For most Americans, Iran and its leadership are largely beyond comprehension. Iran first comes to mind as a place where American diplomats were held hostage, where bearded clerics arbitrarily rule, back movements such as Hezbollah, and who now seem determined to acquire nuclear weapons. But here is a book by an Englishman, now living in America, in which the author reminds us in a series of personal vignettes that Iran is much more than that; a country and a people rich in culture and purpose, deeply proud of their history and now of considerable strategic consequence for the entire region and for American interests therein. Americans, he tells us, need to look beyond the box in which they place Iran.

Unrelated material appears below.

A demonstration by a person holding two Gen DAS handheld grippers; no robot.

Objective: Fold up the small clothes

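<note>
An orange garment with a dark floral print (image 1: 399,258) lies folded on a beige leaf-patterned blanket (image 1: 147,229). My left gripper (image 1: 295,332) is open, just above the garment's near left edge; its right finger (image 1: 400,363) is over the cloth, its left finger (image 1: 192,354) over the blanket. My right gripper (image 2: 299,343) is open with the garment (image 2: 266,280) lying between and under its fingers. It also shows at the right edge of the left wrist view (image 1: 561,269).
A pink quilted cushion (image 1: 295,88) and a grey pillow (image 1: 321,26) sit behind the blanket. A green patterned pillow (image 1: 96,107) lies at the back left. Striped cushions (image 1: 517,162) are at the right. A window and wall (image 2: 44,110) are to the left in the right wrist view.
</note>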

He can speak with authority. Sir Eldon Griffiths knew Iran before its revolution, watched it change over the years as a Member of the British Parliament and government minister and has traveled there since—wearing both British and American hats. Now living in Southern California in the midst of its large Diaspora of Iranian-Americans, still fascinated by Iran’s culture as there transplanted, he is active as a leader in the World Affairs Councils of America in efforts to build a better American understanding of the Middle East and today’s Iran.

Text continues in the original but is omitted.